Contrariwise book cover

 

The following poem is my interpretation of the William Bouguereau painting on the cover of CONTRARIWISE.   –S.T.

 

THE NEW MODEL

"There's only one kind of painting. It is the painting
                                     that presents the eye with perfection. . . “
                                     — William Bouguereau

scarlet (mercuric iodine)  cassius red (tin bioxide and gold protoxide)
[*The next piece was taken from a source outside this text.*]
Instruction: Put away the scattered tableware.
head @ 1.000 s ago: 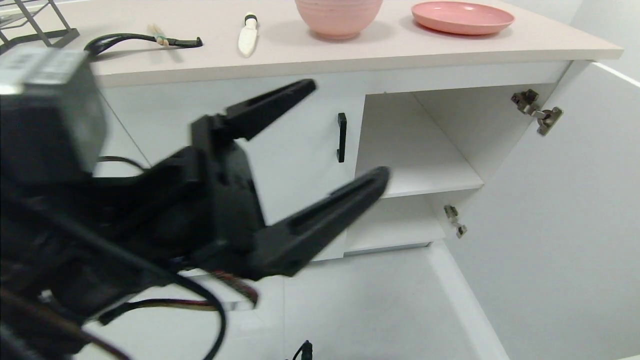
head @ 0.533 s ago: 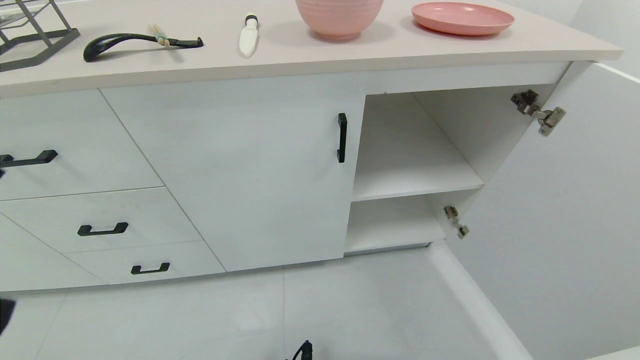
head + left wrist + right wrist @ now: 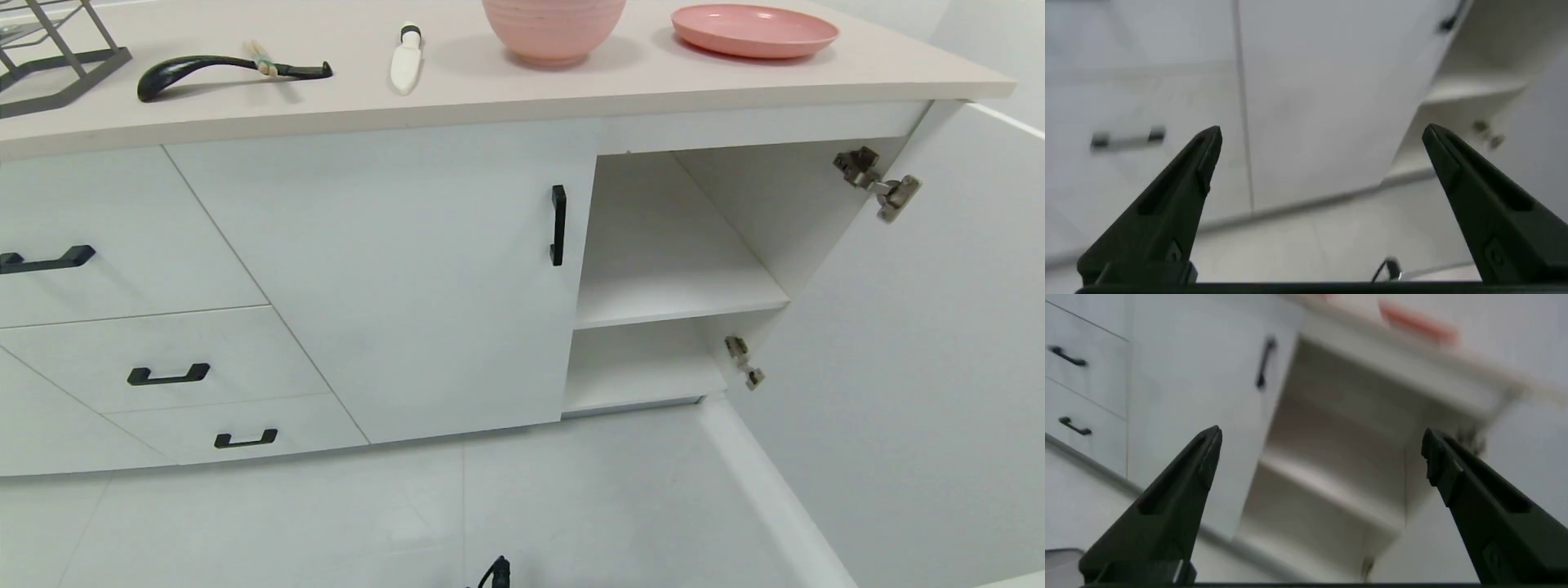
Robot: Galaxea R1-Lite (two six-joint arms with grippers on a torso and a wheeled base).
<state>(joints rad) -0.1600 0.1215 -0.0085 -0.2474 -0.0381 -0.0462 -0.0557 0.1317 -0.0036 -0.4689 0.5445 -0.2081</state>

Apple, I think, as I sit sidesaddle on another girl's back,
Trying to be as good as Papa said I was,
Yet I've been here so long, and lunch was only for him.

sap green (unripe buckthorn)  smalt (powdered cobalt glass)

Pear, I think. If I am good, he may give me one for myself.
When he tells me the story of Cupid with his arrows
And Psyche, I listen but beneath me I feel moving bones.

ochre (hydrated ferric oxide)  verdigris (copper acetate)

I am trying not to fall. Peach, I think, or a few centimes.
You look, he tells me, like a Raphael angel.
But I don't know any M. Raphael or any angels.

purple red (mercuric chromate)  brown madder (charred iron)

Now I am falling. Plums, I think, or a pair of new shoes.
Though I am being good, I want to scratch my nose,
And something is itching up between my legs.

viridian (sulfate of lime)  scheele's green (copper arsenate)

What I'd like, maybe, is a pomegranate or a dog.
My bare foot is scribbled with ants. Down my cheek
A tear runs and salts my lips. Some marzipan,

indian yellow (caged cow urine)   orpiment (arsenic sulfide)

Perhaps, shaped like a buttercup. This ride is too long,
And I want to get off. I need to make pipi.
Biscuits, I think, and buttermilk. But only if I'm good.

brown madder (iron)  silver white (lead carbonate)

I hate good. Now I am smelling his body and the body
Of the other girl — Chérie, she's called — my body, too.
Again, he tells me, I have the face of an angel.

sienna (ochreous earth and manganese)  orange (charred ceruse)

Angel food, I think, with berries. One day, he says,
When I grow bigger and rounder, he will paint me again.
Make me his Psyche. Cherries, I think, and arrows,

vermillion (mercuric sulphide)  cassel earth (coal)

Like ones Cupid shoots. One day I will paint you without
Clothes, he tells me, and I think I might have to die first.
Or maybe, old smelly man that he is, he will.

ivory black (charred ivory)  mummy (asphaltum and bone ash)

 

CONTRARIWISE is a book about men and women who are or were obsessed in one way or another with the lives of children. It begins with John Ruskin and Lewis Carroll and ends with Vladimir Nabokov.  In between you’ll find poems about writers, painters, photographers, dancers plus short poems about flowers, which—in one way or another—are also about young boys and girls.       –S.T.